Ecco, se c'è una cosa che in questa stagione nell'Inter non si è mai vista è la mano dell'allenatore. Almeno per come eravamo abituati a cogliere il marchio di Spalletti nelle sue squadre precedenti. Stavolta invece restano riconoscibili soltanto i suoi show, sempre piuttosto spettacolari anche quando incomprensibili: sia in panchina sia nelle conferenze stampa. In campo, no. Dov'è finita l'aggressività tipica del calcio di Spalletti? La voglia di soffocare l'avversario? La compattezza e addirittura l'elasticità delle linee?

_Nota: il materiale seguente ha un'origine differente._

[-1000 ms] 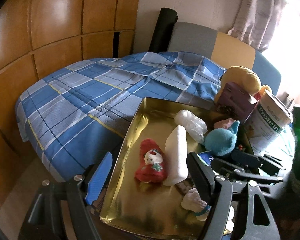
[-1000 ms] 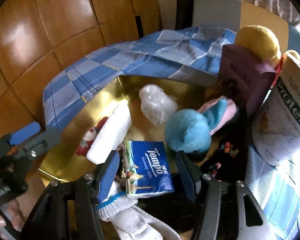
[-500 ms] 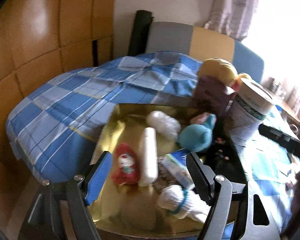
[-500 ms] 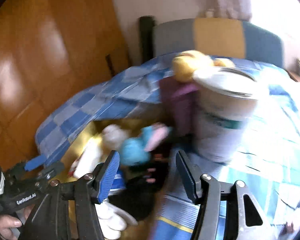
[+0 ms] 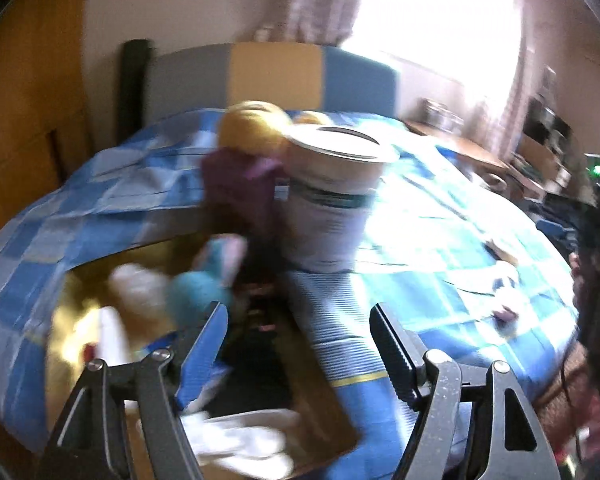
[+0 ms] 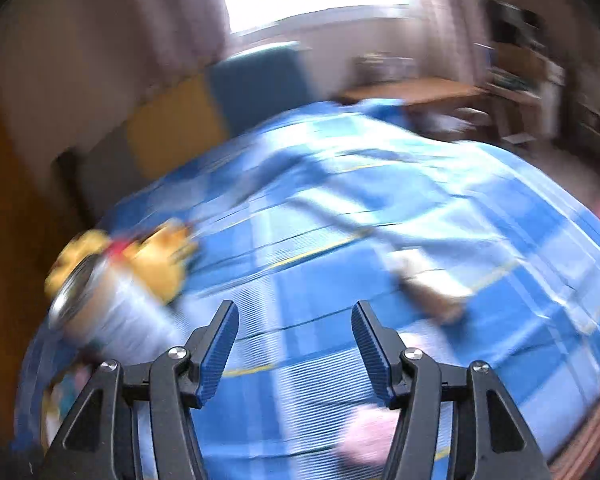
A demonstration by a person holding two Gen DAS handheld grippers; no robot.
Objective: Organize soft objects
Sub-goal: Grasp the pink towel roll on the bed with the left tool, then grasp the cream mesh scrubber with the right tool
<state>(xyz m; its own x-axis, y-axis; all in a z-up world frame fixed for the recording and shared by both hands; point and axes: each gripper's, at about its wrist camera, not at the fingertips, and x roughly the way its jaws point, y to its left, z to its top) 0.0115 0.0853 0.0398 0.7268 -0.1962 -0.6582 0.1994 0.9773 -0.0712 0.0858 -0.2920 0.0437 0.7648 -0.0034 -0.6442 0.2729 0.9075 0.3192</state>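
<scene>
Both views are motion-blurred. My left gripper is open and empty above the right edge of the gold tray. The tray holds a teal plush, a pale wrapped bundle and white socks. A yellow plush sits behind a purple box. My right gripper is open and empty over the blue checked bedspread. A pink soft object lies just below its right finger, and a pale flat object lies further right.
A white protein tub stands right of the tray; it also shows in the right wrist view beside the yellow plush. A headboard, bright window and a desk lie beyond.
Both grippers have swung to the right, away from the tray. The right wrist view now faces the open bedspread instead of the tray and tub. Both stay open and empty.
</scene>
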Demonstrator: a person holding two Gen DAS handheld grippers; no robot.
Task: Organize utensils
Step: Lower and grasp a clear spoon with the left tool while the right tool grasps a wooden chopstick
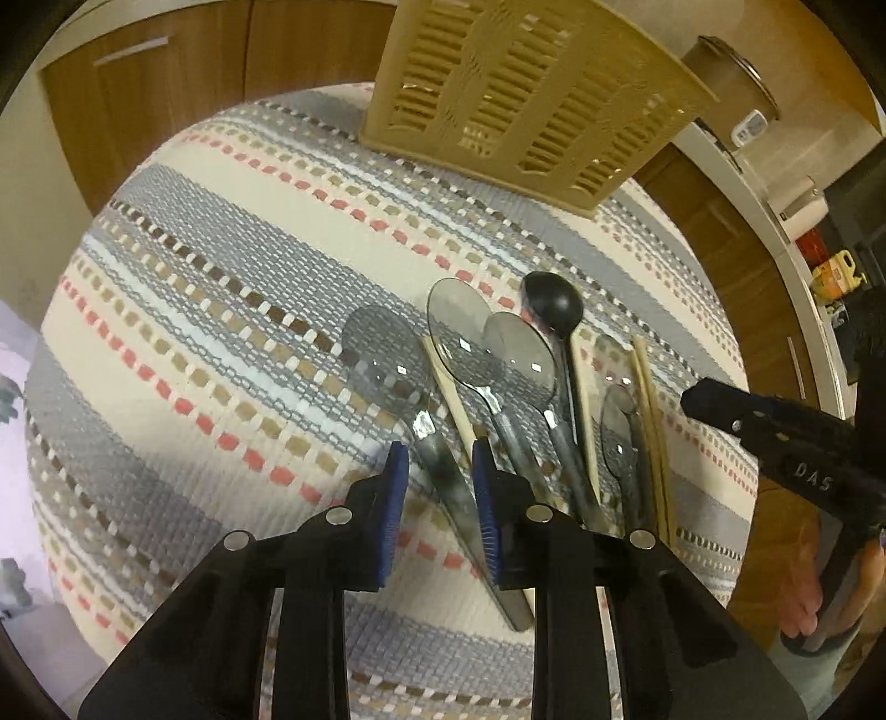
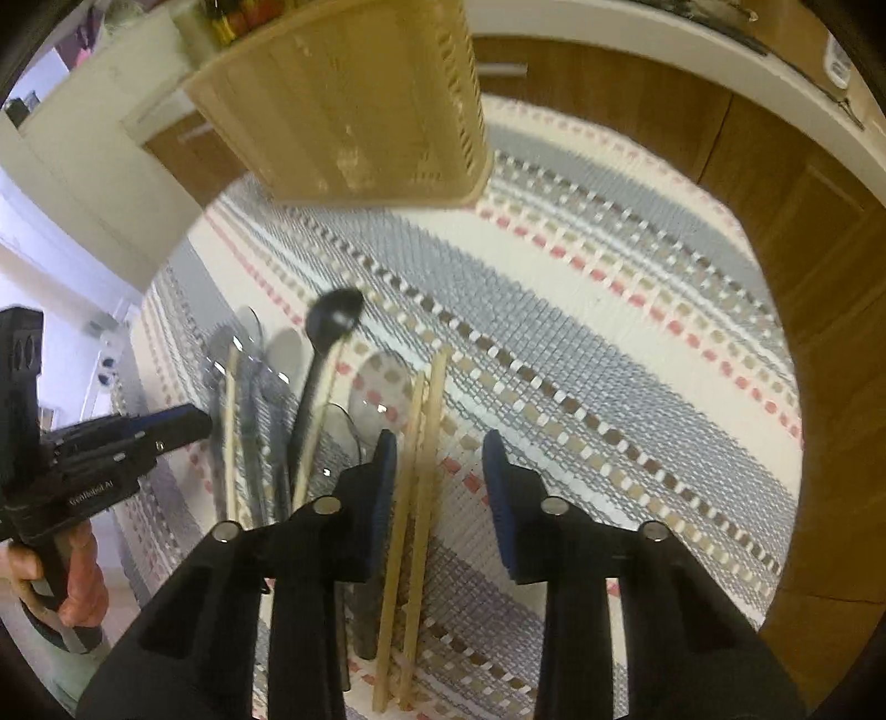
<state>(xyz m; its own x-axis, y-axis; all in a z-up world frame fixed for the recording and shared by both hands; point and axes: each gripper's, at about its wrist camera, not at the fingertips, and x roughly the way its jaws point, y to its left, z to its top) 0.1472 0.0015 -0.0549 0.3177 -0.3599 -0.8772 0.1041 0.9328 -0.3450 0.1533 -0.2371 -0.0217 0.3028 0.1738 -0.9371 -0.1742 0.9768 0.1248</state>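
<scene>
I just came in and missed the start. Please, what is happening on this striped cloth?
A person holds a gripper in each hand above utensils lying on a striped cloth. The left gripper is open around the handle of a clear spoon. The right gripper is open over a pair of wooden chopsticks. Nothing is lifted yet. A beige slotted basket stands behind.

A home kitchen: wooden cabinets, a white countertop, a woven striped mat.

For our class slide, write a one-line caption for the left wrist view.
Open left gripper straddles a clear spoon's handle on a striped cloth, basket behind.
</scene>
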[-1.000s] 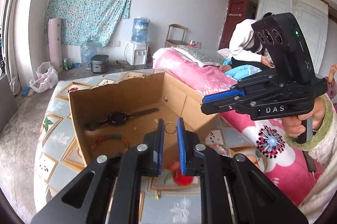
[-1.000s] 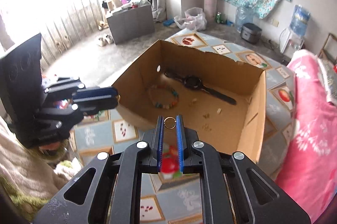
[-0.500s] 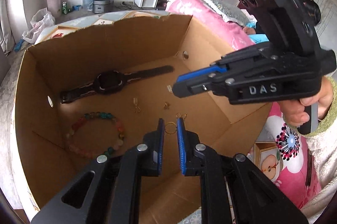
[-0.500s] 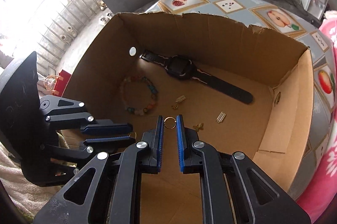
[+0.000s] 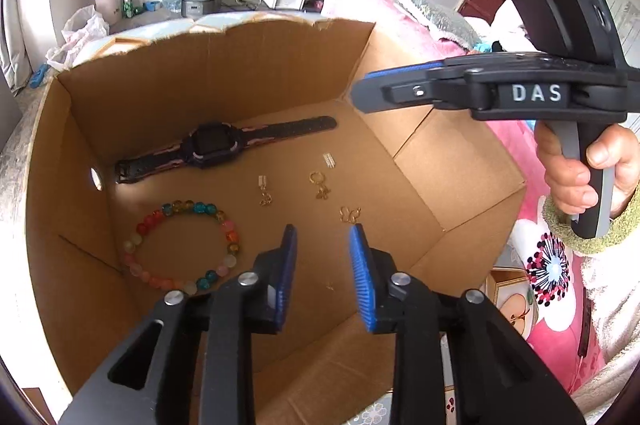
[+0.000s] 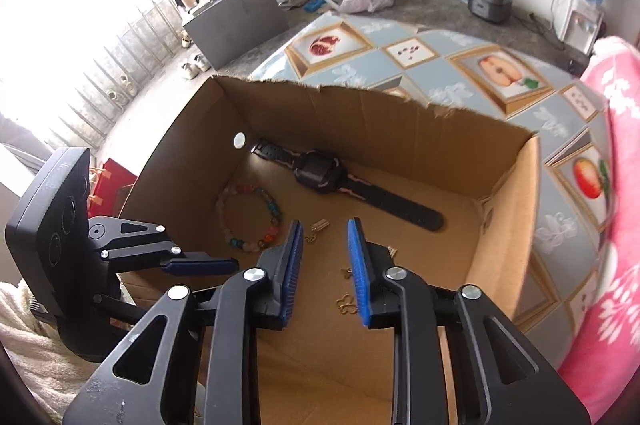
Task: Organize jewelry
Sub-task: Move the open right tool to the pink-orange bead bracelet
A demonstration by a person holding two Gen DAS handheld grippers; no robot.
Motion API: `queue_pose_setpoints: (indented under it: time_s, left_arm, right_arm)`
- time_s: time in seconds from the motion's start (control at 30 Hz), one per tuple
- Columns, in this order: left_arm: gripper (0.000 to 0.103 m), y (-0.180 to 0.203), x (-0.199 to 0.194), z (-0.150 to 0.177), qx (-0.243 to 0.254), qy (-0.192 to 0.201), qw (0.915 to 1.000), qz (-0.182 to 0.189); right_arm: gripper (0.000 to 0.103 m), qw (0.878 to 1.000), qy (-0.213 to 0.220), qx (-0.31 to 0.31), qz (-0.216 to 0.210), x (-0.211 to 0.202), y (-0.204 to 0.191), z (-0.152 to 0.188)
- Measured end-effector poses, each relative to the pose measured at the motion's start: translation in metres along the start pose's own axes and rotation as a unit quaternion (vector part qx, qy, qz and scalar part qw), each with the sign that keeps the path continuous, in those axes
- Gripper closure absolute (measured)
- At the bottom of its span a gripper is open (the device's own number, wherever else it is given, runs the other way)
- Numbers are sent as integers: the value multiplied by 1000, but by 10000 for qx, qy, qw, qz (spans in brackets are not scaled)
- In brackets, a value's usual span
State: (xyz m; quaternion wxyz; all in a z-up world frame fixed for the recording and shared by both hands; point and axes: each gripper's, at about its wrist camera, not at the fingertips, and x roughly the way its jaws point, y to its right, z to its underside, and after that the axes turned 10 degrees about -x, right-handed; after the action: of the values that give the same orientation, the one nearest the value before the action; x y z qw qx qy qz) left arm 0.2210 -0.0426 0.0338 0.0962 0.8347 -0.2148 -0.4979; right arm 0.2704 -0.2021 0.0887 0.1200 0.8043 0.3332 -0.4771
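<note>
Cardboard walls of the box point(image 5: 224, 73) now frame both views; half a second ago each pair of tongs pinched a small gold ring over it, and now the left tongs point(image 5: 322, 253) and the right tongs point(image 6: 322, 253) both stand spread with nothing between them. A gold earring point(image 5: 350, 213) lies on the box floor just ahead of the left tongs (the right view shows one point(image 6: 346, 303) beside its right finger, likely the same piece); which rings were dropped cannot be told for sure. Further in lie the watch point(image 5: 216, 147), the bead bracelet point(image 5: 182, 245) and other small gold bits point(image 5: 320, 185). Judging from this, both earrings have joined the collection; any leftover jewelry outside comes next.
</note>
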Motion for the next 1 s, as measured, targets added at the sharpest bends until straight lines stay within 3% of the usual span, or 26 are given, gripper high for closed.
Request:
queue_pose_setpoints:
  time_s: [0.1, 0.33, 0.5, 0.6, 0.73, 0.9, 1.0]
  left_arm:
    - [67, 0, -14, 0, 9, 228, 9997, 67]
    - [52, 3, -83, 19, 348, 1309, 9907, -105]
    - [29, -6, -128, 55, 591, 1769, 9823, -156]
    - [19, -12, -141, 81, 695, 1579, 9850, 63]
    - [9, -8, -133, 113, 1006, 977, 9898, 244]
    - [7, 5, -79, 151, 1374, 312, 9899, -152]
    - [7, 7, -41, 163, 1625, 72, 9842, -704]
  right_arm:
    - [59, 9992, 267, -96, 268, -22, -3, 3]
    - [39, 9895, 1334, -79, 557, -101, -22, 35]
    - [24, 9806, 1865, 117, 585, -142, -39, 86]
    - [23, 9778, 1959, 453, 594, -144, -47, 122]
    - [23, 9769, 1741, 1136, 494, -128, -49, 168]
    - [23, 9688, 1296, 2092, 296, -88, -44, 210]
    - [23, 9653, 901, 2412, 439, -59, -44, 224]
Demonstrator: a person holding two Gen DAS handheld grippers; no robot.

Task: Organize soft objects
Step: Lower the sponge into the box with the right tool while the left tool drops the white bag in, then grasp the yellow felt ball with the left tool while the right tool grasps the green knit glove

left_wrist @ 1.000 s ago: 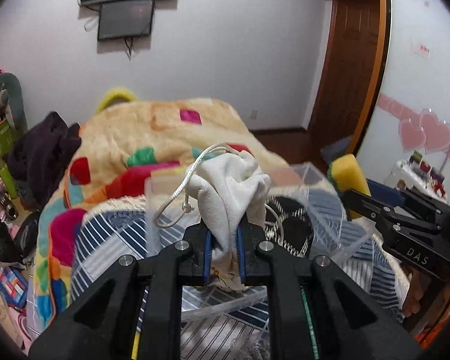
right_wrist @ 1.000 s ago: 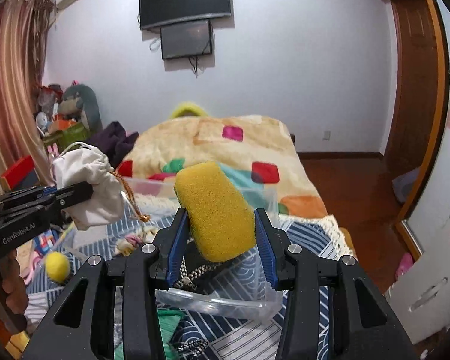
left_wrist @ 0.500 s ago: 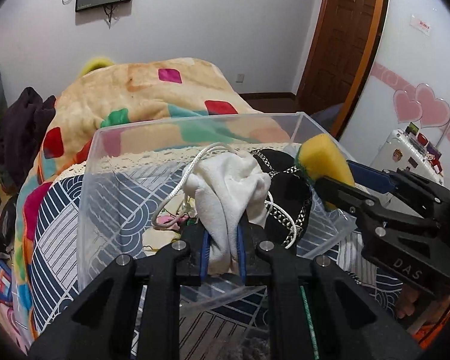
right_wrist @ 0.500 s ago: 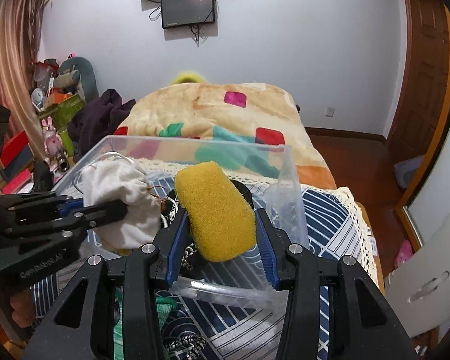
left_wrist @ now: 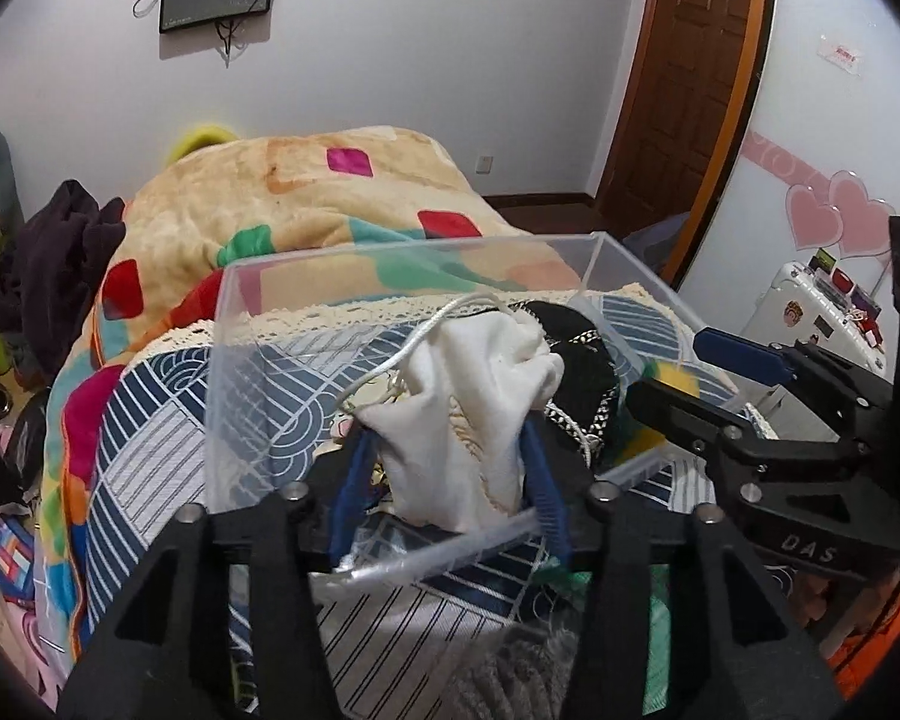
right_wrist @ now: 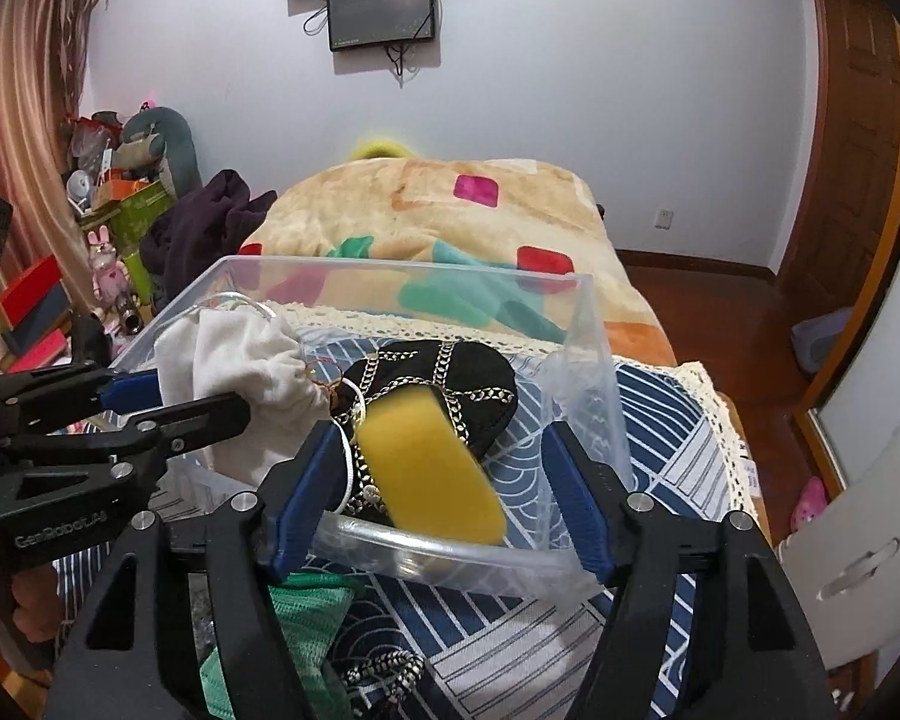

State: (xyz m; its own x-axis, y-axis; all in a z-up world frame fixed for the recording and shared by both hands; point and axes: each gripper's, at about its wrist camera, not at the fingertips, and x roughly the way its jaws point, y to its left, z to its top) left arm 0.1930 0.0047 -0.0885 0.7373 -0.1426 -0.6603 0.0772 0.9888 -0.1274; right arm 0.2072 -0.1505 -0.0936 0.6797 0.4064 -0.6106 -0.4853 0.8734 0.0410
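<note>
Only right wrist view showed yellow sponge loose between spread right hand-held gripper; left hand-held gripper spread around white pouch.

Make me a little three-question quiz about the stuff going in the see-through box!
1. True or false: the right tongs are spread open around the yellow sponge.
2. What color is the drawstring pouch between the left tongs?
3. The black item with chain trim lies: A) on the floor, B) inside the clear box, C) on the TV.

Key: 1 true; 2 white; 3 B.
</note>
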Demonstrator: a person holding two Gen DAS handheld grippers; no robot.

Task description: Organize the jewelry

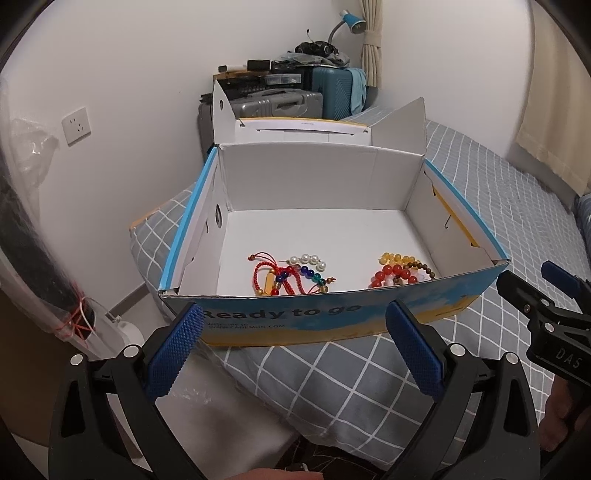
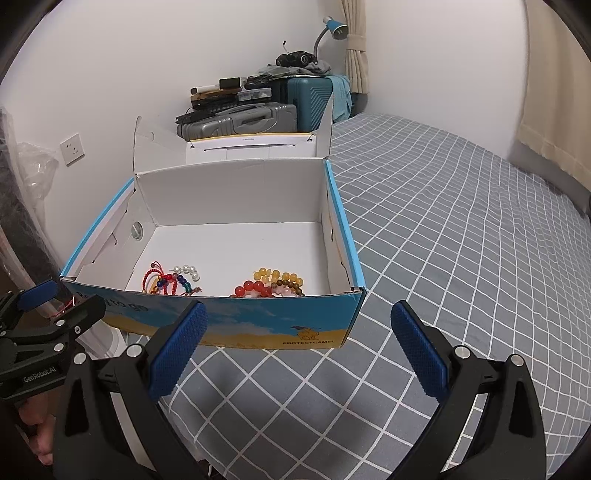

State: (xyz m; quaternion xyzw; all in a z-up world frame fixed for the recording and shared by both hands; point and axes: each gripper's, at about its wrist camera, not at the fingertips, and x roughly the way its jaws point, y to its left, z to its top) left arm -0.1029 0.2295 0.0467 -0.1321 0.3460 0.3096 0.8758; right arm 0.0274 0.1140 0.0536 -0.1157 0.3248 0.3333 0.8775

La capacità di reinventare giocatori in ruoli previsti soltanto da sistemi di gioco originali?
IL FATTORE ICARDI
Nell'Inter di questa stagione, incapace persino di sfruttare le settimane libere da impegni europei, non c'è niente di originale né di stabile. Ha un centravanti che ha segnato il 48% dei gol realizzati (24 su 50), ma che sembra immalinconito, forse per via dell'annunciata esclusione dai Mondiali, isolato dai compagni, che non partecipa mai alle manovre, resta lì, solo là davanti, ad aspettare occasioni che ultimamente non sfrutta con la spietatezza cui ci aveva abituati. Sì, certo, Spalletti deve fare i coìnti con una rosa meno profonda rispetto alle rivali Champions, ma la qualità media dei giocatori è tale che se l'obiettivo minimo del quarto posto non fosse raggiunto, si tratterebbe di un fallimento clamoroso.